Scan the material below and copy every line holding the word "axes".

▶ **Exercise data**
+ + + + + + +
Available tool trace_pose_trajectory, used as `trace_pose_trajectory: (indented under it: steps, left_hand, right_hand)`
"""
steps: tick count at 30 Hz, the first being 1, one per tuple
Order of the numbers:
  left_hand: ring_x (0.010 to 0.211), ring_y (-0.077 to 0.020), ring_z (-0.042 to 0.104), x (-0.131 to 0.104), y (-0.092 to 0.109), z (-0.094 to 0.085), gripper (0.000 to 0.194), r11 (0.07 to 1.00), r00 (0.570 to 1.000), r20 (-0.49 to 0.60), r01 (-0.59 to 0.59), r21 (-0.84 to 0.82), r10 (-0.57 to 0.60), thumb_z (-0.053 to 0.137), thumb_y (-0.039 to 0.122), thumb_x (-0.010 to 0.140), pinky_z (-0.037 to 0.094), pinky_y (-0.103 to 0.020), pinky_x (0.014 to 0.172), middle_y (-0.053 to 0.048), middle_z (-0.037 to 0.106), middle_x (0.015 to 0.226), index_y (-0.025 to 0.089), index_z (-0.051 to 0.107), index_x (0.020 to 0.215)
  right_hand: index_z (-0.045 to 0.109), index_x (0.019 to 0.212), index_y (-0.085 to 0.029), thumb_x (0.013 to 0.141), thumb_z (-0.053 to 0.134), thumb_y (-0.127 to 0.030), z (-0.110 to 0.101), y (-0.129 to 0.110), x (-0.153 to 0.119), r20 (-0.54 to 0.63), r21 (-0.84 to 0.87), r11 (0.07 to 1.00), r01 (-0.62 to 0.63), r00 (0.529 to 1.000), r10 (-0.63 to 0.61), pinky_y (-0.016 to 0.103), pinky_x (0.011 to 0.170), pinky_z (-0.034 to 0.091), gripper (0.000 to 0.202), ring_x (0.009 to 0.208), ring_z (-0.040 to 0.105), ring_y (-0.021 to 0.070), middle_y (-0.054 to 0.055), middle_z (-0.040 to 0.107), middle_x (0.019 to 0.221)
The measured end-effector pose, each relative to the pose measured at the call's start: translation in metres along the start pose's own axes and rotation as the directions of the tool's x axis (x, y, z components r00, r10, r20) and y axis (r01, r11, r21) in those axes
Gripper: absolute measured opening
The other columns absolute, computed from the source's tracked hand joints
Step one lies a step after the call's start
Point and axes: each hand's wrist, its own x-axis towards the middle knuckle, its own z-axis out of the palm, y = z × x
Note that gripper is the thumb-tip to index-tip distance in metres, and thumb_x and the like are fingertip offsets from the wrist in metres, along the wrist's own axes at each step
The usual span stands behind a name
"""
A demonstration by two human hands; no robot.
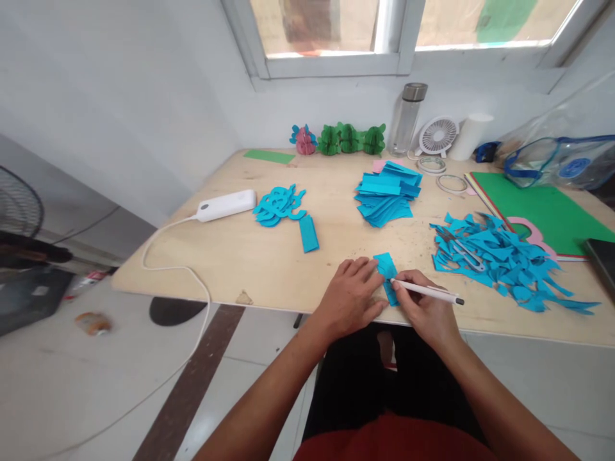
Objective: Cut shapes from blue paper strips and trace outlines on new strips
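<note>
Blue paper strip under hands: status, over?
Right hand holding slim white pen, tip at blue paper strip. Left hand on strip. Left edge partly hidden.

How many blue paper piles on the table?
3: curvy cut-outs on the left, beside the white device; folded pieces toward the back; scraps on the right. I left out the lone folded strip and the single piece under the pen. No pile looks hidden.

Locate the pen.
In the head view, right of centre: the pen is in the right hand, tip at the blue paper the left hand touches.
</note>
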Motion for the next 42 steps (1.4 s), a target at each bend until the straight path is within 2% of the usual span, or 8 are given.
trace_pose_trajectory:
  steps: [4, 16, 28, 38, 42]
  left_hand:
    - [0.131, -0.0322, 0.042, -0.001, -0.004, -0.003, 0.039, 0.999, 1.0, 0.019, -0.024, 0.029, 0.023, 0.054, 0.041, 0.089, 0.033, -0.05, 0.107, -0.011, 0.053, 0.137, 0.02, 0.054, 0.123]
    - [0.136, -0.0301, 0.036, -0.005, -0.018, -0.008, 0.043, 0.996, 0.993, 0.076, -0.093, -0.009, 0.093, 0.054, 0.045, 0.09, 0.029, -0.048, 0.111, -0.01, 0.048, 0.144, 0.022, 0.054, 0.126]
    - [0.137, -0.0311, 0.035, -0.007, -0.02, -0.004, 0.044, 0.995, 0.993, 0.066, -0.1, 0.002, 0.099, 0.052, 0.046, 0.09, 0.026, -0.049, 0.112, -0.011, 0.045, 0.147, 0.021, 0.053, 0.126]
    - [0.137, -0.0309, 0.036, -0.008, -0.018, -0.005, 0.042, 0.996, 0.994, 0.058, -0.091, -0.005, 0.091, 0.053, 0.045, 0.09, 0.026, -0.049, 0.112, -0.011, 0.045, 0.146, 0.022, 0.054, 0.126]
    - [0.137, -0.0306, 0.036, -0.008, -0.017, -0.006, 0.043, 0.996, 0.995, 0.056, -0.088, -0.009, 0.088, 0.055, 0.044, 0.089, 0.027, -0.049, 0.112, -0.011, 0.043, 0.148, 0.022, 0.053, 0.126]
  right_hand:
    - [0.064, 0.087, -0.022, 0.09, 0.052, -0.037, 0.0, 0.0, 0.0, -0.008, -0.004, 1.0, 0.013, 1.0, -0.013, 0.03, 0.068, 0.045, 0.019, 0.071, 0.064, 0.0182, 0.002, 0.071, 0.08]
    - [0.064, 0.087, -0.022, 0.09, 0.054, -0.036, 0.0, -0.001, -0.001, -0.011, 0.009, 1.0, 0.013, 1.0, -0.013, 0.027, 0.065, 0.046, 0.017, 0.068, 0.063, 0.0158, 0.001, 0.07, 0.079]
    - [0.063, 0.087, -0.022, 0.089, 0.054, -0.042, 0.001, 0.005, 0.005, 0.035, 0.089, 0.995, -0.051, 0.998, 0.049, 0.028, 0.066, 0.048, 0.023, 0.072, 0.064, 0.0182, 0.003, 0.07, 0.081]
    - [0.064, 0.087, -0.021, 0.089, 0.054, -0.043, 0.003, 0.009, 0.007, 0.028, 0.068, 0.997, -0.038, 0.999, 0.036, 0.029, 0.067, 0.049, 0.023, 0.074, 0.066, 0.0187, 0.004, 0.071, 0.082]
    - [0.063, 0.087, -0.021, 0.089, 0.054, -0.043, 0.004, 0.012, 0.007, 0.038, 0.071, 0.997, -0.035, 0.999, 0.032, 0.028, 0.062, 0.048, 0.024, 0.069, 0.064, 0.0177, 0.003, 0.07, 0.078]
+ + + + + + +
▶ **Result**
The measured end-effector pose, each relative to the pose measured at the call's start: translation in metres along the start pose's own axes and rotation as the directions of the tool's x axis (x, y, z components r00, r10, r20) and y axis (r01, r11, r21) in those axes
Point and axes: each hand's wrist, its own x-axis towards the middle knuckle, its own z-axis out of the palm, y = z × x
Note that gripper is the thumb-tip to index-tip distance in metres, and thumb_x and the like are fingertip offsets from the wrist in metres, along the wrist's own axes at each step

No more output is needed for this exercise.